Ideare un software per far passare ai controlli le proprie auto ha significato per l’azienda risparmiare sul filtraggio delle sostanze inquinanti e dunque poter vendere a un prezzo più basso della concorrenza i propri modelli diesel. Non sappiamo ancora quanto la truffa sia stata replicata nel mercato europeo, dove i controlli dei test sono assai più blandi che negli Stati Uniti. La sola idea mette i brividi. La seconda cosa da dire è che il capitalismo dell’epoca della globalizzazione è stato decantato come un sistema dove la qualità sarebbe scaturita “matematicamente” dal confronto tra modelli produttivi. Avrebbe vinto il migliore, in ogni caso. Il diesel-gate dimostra che quest’idea va rivista. Se persino colossi come la VW progettano truffe come una qualsiasi banda criminale vuol dire che la psicologia dominante per affrontare il sistema è “vincere a ogni costo”. La menzogna, in certe particolari contingenze di mercato, può essere l’utile alleato di una tecnologia che può essere piegata alla manipolazione. Se questa analisi è corretta, non si può che trarne la conseguenza che avere a che fare con comportamenti illegali potrebbe non essere l’eccezione, ma la norma.

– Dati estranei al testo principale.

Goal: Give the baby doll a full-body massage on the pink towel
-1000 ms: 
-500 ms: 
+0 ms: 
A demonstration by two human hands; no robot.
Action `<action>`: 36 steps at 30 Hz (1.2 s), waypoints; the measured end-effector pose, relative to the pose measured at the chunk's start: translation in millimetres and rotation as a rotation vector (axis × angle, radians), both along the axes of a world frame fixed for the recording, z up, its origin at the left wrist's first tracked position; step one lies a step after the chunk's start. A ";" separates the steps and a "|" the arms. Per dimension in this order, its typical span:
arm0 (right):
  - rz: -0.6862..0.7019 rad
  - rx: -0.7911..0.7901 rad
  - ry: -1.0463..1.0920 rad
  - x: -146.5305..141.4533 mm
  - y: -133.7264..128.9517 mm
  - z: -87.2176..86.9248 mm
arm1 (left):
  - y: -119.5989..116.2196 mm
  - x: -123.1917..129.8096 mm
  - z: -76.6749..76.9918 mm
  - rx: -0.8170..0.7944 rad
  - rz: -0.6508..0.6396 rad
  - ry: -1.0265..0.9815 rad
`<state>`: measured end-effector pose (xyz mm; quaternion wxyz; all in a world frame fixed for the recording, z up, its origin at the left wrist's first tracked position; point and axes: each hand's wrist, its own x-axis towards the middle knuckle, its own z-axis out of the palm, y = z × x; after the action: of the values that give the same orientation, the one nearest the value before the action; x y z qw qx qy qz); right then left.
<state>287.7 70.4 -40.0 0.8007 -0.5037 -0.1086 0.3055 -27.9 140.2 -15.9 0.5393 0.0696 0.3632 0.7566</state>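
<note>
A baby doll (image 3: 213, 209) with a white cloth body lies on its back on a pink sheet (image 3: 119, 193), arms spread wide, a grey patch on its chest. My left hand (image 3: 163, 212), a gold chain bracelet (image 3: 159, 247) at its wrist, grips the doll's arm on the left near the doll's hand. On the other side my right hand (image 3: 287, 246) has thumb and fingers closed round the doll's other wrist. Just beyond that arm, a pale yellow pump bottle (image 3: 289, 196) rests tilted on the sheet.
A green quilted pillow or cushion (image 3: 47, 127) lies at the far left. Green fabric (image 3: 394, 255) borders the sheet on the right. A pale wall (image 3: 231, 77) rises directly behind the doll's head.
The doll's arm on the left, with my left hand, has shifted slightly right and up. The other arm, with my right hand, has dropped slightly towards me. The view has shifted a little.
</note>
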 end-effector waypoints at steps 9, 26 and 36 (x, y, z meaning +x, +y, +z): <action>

Oggi l’attenzione dei media è tutta puntata sui manager della Volkswagen e sui loro duelli interni per la leadership, ma la verità è che una truffa così colossale assai difficilmente può essere stata perpetrata nell’ignoranza dei vertici aziendali. Non prendiamoci in giro. La manipolazione dei test non è stata fatta da una start-up a inizio percorso, ma da uno dei marchi automobilistici più potenti al mondo. Il principio di lealtà viene applicato in modo quasi automatico dai cittadini nei confronti di imprese che dominano il mercato, perché si è raccontato per anni che le grandi imprese operano non solo per il profitto, ma per rendere migliore la vita degli esseri umani. Non sempre, evidentemente, è così. La reazione non potrà che essere anche “politica”, perché quando vengono alla luce truffe e scandali come questo si incrina la fiducia globale nei confronti del “potere”, che finisce per rappresentare tutto ciò che sovrasta il cittadino, e rispetto al quale ci sentiamo tutti impotenti. Che tutto ciò possa avere un effetto “anti-politico” non deve perciò stupire nessuno, tantomeno coloro che negli ultimi decenni hanno descritto il capitalismo globale come un sistema avanzato e nuovissimo, mentre noi facciamo i conti con il sistema più antico del mondo per alterare la realtà: la menzogna.